- Exercise -
The job is to find each line of the records below that includes the word "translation" and copy it.

########

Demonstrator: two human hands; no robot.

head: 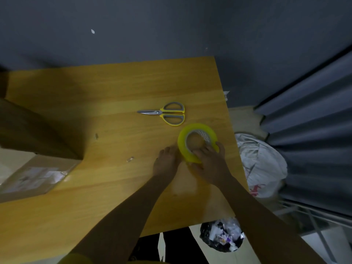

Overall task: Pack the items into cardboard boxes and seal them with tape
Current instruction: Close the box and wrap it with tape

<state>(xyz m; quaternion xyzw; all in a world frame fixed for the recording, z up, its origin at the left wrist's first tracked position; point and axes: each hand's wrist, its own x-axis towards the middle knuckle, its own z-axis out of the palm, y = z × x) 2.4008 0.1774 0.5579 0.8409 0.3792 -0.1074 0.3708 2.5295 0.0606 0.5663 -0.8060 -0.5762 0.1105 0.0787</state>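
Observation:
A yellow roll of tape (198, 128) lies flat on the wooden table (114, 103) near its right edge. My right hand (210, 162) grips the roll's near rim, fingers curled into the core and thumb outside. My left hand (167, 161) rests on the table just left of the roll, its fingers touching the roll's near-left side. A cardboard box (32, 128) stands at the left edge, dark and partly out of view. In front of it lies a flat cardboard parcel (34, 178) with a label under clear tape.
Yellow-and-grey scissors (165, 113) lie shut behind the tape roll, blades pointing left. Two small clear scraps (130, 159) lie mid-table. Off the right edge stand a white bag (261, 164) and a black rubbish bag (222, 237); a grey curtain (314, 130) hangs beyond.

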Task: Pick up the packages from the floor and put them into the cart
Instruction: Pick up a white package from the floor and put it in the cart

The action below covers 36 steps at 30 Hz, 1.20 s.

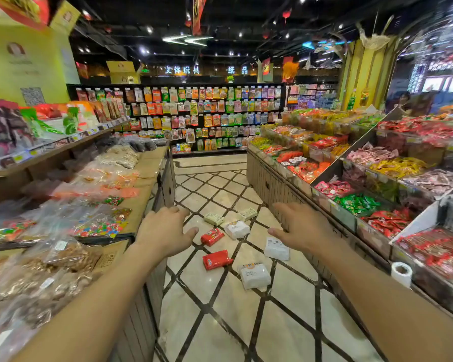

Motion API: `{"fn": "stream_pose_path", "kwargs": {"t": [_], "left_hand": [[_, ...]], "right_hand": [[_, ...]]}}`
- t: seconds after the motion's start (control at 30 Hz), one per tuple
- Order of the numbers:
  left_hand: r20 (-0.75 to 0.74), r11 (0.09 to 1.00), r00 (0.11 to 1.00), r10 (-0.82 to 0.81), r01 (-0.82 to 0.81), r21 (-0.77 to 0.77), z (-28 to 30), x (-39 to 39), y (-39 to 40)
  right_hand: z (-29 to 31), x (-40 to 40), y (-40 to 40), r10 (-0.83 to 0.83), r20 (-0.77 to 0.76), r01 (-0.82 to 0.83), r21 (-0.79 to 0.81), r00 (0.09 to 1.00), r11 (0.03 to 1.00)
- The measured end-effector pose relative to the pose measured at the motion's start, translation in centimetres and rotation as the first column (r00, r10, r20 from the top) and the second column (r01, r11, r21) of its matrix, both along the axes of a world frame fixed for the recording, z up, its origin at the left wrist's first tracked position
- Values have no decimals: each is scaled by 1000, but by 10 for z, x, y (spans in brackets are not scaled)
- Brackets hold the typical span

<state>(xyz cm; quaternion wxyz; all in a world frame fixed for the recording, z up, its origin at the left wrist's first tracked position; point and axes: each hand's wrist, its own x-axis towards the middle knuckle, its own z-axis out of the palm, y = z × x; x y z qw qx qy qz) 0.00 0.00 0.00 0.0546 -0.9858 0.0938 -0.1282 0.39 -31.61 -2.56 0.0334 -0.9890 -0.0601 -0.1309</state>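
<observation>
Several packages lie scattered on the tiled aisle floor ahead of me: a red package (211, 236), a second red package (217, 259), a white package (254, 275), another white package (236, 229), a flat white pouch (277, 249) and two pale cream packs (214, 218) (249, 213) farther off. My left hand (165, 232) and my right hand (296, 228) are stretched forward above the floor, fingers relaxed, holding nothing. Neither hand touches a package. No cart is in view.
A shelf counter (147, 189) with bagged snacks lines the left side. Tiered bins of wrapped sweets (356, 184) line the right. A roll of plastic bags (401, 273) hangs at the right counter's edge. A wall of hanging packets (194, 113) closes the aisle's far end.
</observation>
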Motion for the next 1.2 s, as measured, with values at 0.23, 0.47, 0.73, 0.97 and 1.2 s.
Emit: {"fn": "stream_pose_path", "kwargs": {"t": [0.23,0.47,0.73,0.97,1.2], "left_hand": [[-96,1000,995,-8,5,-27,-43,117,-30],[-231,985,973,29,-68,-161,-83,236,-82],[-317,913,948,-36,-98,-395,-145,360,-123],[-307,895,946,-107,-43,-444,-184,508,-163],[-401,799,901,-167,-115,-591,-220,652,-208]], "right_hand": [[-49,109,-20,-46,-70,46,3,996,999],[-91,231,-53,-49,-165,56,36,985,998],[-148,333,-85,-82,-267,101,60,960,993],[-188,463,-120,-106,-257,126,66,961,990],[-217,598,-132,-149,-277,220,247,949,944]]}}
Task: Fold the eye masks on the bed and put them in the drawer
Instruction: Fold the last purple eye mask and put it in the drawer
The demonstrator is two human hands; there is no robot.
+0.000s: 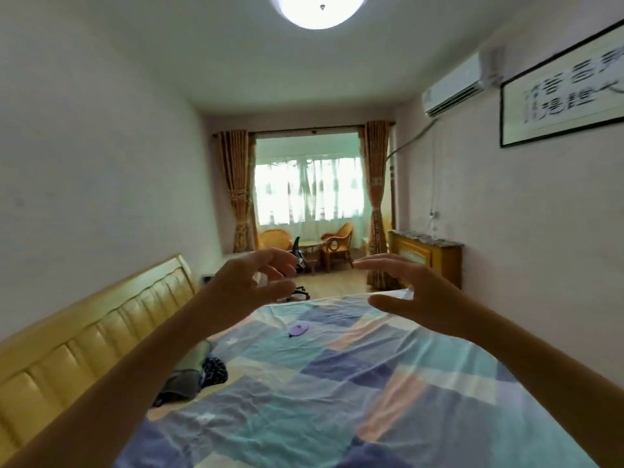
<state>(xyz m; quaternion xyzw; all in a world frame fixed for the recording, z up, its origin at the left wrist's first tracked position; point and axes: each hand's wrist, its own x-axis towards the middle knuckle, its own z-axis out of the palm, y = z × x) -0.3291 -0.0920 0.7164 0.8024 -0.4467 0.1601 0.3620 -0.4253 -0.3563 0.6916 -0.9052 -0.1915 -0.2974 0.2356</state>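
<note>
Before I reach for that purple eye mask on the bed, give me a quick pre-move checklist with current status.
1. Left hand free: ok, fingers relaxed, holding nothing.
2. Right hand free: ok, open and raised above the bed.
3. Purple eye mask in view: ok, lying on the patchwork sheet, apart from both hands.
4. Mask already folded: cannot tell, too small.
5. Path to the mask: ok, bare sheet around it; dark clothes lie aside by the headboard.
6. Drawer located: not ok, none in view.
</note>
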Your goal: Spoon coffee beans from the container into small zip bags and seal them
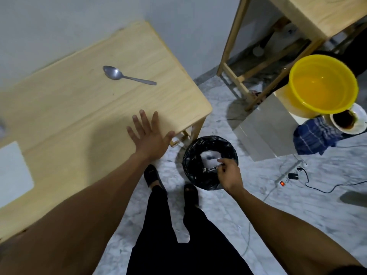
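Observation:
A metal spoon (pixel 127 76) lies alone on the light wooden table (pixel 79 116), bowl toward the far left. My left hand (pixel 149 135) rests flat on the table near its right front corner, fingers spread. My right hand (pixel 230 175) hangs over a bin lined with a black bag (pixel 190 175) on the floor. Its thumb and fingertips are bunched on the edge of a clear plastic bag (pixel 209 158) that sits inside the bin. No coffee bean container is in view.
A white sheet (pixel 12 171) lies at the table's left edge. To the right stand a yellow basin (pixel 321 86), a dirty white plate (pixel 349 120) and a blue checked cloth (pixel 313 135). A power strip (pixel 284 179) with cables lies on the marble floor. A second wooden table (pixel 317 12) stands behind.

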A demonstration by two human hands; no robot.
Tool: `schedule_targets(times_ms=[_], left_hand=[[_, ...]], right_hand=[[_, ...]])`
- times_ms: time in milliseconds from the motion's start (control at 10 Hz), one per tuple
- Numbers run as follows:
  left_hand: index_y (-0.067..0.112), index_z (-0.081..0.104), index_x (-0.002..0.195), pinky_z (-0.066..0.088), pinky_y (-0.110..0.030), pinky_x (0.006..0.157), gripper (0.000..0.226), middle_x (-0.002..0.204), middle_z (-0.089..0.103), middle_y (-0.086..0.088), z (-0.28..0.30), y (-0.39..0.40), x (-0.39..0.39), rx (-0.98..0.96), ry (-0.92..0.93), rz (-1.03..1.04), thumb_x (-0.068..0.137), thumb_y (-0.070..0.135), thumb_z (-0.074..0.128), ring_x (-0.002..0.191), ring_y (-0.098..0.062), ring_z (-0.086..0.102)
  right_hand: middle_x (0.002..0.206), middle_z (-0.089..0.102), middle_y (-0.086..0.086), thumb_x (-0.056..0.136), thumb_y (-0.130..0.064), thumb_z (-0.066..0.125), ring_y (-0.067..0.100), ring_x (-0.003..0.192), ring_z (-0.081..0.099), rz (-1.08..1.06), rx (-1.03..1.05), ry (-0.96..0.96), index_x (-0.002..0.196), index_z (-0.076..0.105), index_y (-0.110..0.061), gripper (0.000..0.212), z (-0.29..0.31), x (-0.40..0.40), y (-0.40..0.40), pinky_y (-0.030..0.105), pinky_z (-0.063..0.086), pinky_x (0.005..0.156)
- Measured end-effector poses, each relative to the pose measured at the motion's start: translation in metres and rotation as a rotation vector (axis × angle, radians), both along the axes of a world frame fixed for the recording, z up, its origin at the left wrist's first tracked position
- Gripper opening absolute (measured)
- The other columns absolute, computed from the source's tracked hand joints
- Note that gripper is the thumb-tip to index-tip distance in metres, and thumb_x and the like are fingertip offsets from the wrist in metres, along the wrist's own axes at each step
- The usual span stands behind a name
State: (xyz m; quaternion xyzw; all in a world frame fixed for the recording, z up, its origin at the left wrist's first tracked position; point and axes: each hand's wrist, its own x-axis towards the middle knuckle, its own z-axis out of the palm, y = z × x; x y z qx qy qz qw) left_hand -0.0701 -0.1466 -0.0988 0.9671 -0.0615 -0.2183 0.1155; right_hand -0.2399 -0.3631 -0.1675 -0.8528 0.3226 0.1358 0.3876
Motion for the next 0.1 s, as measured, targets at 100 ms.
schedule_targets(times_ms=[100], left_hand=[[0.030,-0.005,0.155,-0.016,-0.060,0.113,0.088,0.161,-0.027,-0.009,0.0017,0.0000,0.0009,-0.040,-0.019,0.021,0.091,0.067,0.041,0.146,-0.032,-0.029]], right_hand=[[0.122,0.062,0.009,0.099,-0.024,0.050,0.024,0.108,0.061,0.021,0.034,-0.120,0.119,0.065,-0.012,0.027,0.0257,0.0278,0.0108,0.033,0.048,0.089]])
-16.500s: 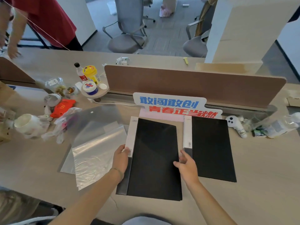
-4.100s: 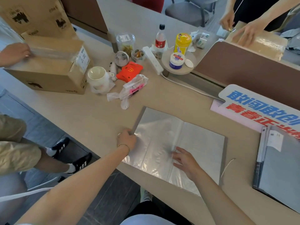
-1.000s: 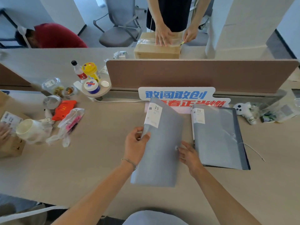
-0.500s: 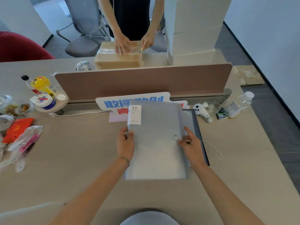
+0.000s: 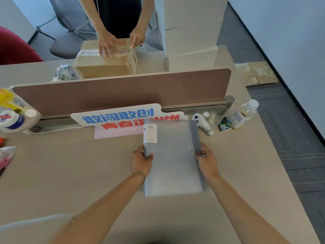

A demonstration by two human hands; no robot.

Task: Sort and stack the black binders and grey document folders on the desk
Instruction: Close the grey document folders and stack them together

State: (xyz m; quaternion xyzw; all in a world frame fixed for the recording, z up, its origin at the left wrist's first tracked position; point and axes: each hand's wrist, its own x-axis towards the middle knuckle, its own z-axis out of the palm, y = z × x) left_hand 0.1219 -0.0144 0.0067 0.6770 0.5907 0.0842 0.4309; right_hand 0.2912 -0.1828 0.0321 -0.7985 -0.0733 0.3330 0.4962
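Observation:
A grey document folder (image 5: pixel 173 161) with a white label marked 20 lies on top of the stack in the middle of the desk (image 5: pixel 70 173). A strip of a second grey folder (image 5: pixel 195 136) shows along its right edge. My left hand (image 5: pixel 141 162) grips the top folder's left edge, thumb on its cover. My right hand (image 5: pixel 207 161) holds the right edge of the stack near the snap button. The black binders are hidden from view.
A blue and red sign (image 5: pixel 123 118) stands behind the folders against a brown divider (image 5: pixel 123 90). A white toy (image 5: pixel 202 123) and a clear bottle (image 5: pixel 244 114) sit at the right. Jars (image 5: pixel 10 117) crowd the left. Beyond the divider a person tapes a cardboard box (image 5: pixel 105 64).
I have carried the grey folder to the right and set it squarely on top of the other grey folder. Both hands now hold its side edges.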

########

- Exercise output -
- The measured end-effector pose relative to the pose measured at the motion's start, translation in centimetres and rotation as the first column (r00, r10, r20 from the top) and the second column (r01, r11, r21) of its matrix, both along the axes of a world frame fixed for the recording, z up, its origin at the left wrist's first tracked position
- Measured end-effector poses, each relative to the pose measured at the motion's start: translation in metres and rotation as a rotation vector (axis × angle, radians), both along the axes of a world frame fixed for the recording, z up, its origin at the left wrist's first tracked position

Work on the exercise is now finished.